_Exercise objective_: Given the records below, pull every line with the word "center" into the answer.

_Given records_:
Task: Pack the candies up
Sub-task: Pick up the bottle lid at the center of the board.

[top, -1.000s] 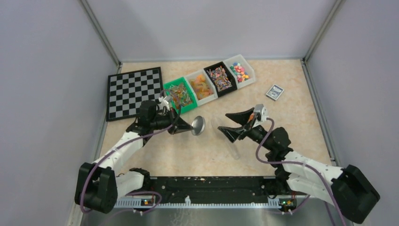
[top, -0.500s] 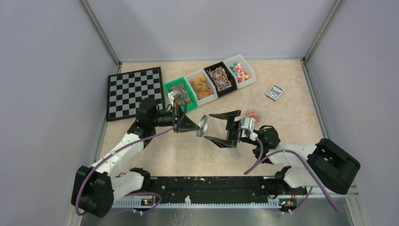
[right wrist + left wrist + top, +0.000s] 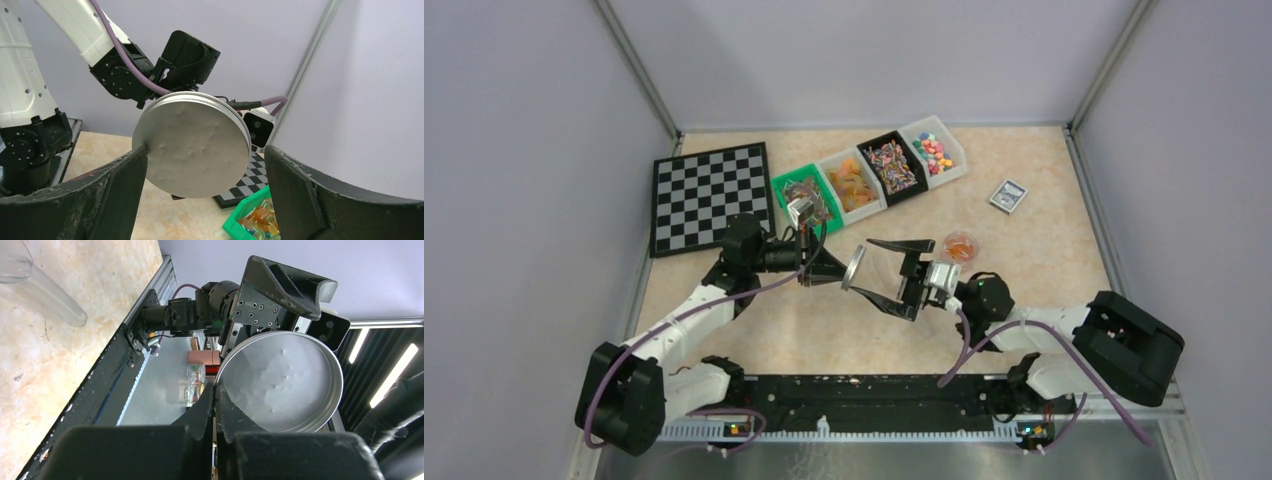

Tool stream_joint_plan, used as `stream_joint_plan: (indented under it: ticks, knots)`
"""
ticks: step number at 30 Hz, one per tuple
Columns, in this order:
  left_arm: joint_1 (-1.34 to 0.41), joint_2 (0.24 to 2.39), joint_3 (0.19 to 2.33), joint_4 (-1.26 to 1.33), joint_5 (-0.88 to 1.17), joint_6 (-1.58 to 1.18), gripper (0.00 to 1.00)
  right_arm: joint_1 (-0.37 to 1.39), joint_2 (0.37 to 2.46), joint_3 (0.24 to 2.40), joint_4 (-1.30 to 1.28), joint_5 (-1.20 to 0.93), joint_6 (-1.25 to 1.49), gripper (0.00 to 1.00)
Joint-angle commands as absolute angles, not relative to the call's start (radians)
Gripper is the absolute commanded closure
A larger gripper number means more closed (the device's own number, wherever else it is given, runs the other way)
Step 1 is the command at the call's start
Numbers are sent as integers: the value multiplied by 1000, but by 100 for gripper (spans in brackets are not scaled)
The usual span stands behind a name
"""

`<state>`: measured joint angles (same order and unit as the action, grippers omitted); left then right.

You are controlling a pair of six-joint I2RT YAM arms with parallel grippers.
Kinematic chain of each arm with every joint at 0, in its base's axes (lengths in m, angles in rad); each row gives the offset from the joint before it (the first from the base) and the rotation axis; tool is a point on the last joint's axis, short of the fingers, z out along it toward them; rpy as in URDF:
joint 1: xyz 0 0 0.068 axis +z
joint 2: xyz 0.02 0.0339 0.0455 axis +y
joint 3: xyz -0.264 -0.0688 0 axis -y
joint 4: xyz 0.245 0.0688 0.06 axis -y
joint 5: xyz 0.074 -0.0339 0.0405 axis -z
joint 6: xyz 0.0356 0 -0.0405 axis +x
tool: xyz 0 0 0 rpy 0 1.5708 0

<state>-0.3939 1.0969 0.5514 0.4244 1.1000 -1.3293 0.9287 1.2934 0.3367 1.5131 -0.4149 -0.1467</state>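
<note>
My left gripper [image 3: 842,270] is shut on the rim of a round silver lid [image 3: 854,268] and holds it on edge above the table. In the left wrist view the fingertips [image 3: 215,388] pinch the lid [image 3: 282,382]. My right gripper [image 3: 874,268] is wide open, its jaws standing on either side of the lid [image 3: 192,142]; I cannot tell whether they touch it. A small clear jar of orange-red candies [image 3: 961,246] stands on the table behind the right gripper. More candies fill the bins at the back.
Four bins stand in a row: green [image 3: 807,200], white [image 3: 856,183], black [image 3: 892,165] and white [image 3: 934,150]. A chessboard [image 3: 709,195] lies at the back left, a card box [image 3: 1008,195] at the right. A clear scoop [image 3: 35,285] lies on the table.
My right gripper left the candy jar on the table, swung left and now stands open around the lid. My left gripper turned the lid on edge and moved it slightly right.
</note>
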Motion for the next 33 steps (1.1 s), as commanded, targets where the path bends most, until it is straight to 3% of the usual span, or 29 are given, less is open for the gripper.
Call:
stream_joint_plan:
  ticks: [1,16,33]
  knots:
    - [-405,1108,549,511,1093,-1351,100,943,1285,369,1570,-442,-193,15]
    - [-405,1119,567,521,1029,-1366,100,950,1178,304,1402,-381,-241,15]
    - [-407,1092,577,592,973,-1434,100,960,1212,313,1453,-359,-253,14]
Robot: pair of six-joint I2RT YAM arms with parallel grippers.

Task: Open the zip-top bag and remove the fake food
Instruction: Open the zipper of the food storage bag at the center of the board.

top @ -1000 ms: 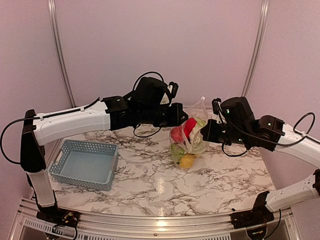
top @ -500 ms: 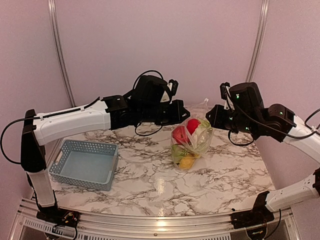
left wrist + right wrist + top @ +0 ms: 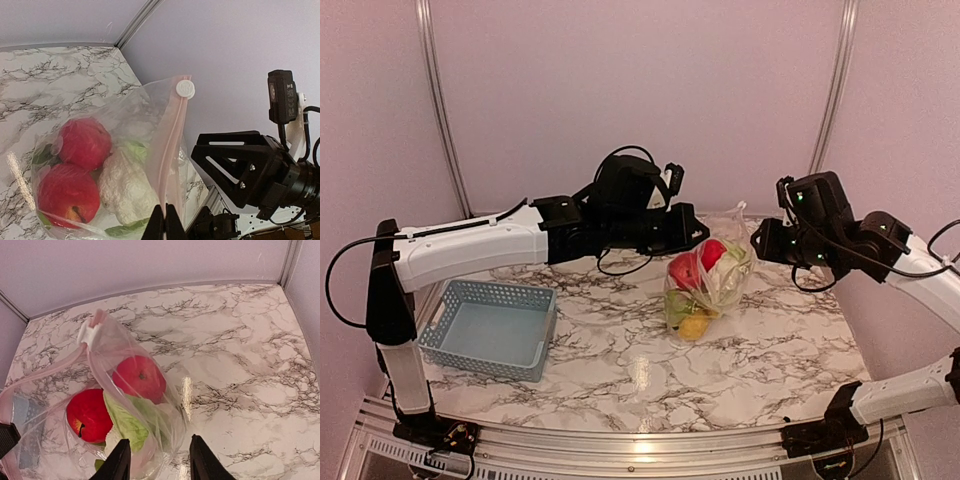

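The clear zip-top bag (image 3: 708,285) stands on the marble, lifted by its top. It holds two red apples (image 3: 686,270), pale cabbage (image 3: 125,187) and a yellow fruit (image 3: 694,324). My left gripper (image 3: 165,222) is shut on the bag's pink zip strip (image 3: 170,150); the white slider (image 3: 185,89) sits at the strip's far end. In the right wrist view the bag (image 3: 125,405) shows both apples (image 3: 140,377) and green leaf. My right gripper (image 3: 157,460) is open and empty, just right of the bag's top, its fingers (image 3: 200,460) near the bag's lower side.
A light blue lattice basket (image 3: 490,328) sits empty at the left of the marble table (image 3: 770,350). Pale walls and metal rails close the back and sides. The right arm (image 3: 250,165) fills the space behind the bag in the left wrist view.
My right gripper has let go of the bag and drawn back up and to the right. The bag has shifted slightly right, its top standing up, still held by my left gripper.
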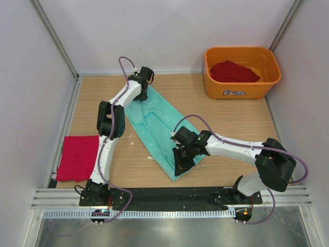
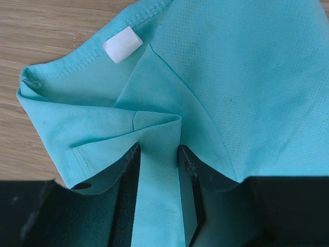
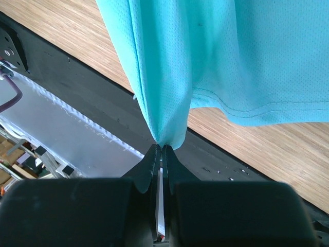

_Exercise output_:
Sub-task: Pick up the bottle lid at the center of the board.
Instruction: Open the zipper of the food storage bag at the center of the board.

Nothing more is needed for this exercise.